Waiting for the Barbarians (2020)

One grows to be a part of the place. A fair-minded magistrate (Mark Rylance) at an isolated desert outpost of an unnamed empire reevaluates his loyalty to his nation when police Colonel Joll (Johnny Depp) uses cruel tactics to interrogate the locals about a possible uprising. The Magistrate is horrified by his interrogation methods and finds an elderly man bringing his nephew for medicine with his eye gouged out. A beautiful girl (Gana Bayarsaikhan) who has similiarly been tortured – her ankle has been broken, her eyes singed and her back burned – catches the Magistrate’s fancy and he nurses her back to health and is saddened by her desire to return home to her nomadic people. After his journey to the desert with her, where the nomads take his silver as payment for not killing him and his men, he returns to his post to find Joll has gone through his records and lovingly curated library and he is now a suspect in some kind of non-existent insurrection while Joll’s second in command Officer Mandel (Robert Pattinson) dreams up outrageous ways to torture the locals and then the Magistrate himself for consorting with them … This is the border.

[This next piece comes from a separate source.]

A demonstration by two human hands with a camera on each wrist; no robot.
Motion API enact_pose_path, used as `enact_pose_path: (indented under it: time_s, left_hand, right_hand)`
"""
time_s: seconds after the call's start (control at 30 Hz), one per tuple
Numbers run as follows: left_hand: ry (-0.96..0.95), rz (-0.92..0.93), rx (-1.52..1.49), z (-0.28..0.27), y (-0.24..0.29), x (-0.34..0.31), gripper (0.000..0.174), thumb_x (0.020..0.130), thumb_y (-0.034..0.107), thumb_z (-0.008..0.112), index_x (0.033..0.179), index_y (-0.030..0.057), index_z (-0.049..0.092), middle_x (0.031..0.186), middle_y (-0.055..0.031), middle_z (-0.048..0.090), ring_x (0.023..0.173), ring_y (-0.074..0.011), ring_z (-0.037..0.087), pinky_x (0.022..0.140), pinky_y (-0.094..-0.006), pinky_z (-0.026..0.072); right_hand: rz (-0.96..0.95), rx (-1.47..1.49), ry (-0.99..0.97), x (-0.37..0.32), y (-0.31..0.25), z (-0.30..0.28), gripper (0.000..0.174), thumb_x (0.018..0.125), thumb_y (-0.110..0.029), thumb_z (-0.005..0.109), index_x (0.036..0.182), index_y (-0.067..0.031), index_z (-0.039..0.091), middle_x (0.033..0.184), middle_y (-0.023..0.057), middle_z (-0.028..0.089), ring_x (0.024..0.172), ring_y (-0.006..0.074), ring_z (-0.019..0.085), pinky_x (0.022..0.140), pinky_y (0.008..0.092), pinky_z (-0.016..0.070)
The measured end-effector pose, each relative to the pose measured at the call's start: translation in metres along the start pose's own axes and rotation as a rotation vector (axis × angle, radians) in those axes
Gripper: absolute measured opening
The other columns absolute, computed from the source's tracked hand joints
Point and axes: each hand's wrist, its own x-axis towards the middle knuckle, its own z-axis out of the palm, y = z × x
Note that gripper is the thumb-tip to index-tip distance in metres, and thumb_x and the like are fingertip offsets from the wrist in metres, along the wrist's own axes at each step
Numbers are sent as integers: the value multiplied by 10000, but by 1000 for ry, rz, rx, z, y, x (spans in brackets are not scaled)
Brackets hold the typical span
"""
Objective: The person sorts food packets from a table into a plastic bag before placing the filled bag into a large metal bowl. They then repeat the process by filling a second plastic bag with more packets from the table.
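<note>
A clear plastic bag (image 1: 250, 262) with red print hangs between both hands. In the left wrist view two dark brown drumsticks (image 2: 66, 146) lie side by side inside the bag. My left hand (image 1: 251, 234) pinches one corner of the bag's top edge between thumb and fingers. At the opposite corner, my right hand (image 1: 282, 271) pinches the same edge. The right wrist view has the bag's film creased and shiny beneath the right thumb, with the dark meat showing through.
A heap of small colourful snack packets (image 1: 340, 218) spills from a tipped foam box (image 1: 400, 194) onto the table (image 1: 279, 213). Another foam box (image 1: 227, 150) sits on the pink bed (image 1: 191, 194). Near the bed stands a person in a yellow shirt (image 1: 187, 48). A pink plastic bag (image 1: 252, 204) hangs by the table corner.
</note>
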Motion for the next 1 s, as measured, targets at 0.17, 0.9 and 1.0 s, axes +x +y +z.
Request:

This is nowhere. There is no history here. Adapted by J.M. Coetzee from his novel, this is a scathing – not to say shocking – takedown of imperialism. Rylance is superlative in his best feature role to date – the aggravating vocal mannerisms and tics are a thing of the past (literally) as one senses a real, moving being; while Depp is scarifying as the Colonel in sunglasses, a steampunk monster whose horrifying actions in just one week will take years to fix, if at all. Pattinson is in a race to catch up and does it rather well, revelling in blood lust. The mechanisms of torture are so ingenious as to elicit a kind of horrified wonder. And the Magistrate is silenced into moral awakening by a beautiful blind woman yet he is blind to her real desire – for her home: white saviour complex undone. This narrative about colonialism, conscience and control is non-specific yet universal. Shot lovingly in sequences of astonishing beauty by legendary cinematographer Chris Menges, this is as close to art as cinema can get. And yet it’s a political film and a film about love – of people, romance, culture. And it’s about the horror of what humans do to one another. Happily, the colony strikes back. Directed by Ciro Guerra in his English-language debut. We have no enemy that I know of – unless we ourselves are the enemy

Hollywoodland (2006)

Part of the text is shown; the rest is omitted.